__What you have to do__.
The reply should hold only the lines below beginning at the one with "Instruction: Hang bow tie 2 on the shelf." and ending at the one with "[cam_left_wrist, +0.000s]", copied exactly, with every picture left out.

__Dataset__.
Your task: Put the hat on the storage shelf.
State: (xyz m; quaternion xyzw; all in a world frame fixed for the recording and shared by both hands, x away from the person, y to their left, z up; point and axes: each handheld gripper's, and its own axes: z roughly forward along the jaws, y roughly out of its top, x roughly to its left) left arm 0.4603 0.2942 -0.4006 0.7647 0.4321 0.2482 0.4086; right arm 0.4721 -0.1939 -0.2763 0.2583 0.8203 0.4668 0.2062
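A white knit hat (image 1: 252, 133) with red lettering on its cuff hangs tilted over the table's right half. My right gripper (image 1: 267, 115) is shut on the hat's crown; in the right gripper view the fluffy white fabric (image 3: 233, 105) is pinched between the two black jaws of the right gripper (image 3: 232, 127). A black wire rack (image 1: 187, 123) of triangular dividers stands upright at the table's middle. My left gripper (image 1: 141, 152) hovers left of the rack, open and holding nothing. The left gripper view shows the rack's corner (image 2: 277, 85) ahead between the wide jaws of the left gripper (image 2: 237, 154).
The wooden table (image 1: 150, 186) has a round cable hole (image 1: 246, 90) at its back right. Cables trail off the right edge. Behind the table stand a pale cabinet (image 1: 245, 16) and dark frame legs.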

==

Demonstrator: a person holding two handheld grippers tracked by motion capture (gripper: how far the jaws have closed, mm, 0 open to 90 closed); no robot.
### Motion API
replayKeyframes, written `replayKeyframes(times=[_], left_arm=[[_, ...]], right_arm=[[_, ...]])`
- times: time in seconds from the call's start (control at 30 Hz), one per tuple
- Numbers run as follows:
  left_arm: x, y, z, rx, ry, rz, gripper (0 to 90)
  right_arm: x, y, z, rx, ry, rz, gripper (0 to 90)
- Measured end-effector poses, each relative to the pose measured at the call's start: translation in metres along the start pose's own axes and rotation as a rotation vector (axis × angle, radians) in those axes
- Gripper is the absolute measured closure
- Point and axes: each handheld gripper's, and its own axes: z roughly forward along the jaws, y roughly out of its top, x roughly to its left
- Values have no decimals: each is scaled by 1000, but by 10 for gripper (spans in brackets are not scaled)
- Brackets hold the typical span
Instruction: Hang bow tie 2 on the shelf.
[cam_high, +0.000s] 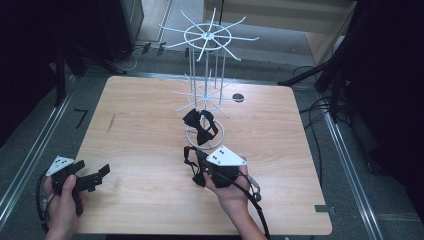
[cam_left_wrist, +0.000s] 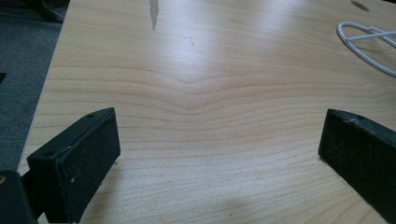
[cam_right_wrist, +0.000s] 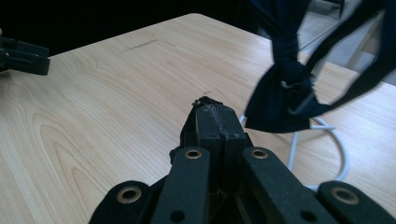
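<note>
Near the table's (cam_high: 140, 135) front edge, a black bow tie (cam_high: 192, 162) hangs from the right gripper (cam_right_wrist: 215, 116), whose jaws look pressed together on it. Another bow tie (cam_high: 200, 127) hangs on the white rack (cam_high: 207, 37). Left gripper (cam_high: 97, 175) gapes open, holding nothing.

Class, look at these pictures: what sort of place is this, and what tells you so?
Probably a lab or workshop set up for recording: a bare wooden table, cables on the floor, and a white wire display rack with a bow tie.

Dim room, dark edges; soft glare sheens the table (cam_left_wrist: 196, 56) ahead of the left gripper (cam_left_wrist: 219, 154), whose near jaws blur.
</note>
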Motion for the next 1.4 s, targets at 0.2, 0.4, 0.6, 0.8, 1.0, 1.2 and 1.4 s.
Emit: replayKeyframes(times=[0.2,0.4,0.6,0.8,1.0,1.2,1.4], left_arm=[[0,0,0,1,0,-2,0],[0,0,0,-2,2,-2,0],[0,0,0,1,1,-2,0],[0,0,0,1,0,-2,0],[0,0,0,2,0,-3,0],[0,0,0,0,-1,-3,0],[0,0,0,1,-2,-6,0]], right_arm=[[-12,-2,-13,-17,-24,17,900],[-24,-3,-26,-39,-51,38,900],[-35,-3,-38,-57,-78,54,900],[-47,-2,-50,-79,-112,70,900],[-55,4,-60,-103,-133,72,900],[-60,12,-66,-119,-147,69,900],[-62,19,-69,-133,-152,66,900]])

__Response to the exercise__.
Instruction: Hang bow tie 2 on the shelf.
[cam_high, +0.000s] 
[cam_left_wrist, +0.000s] 

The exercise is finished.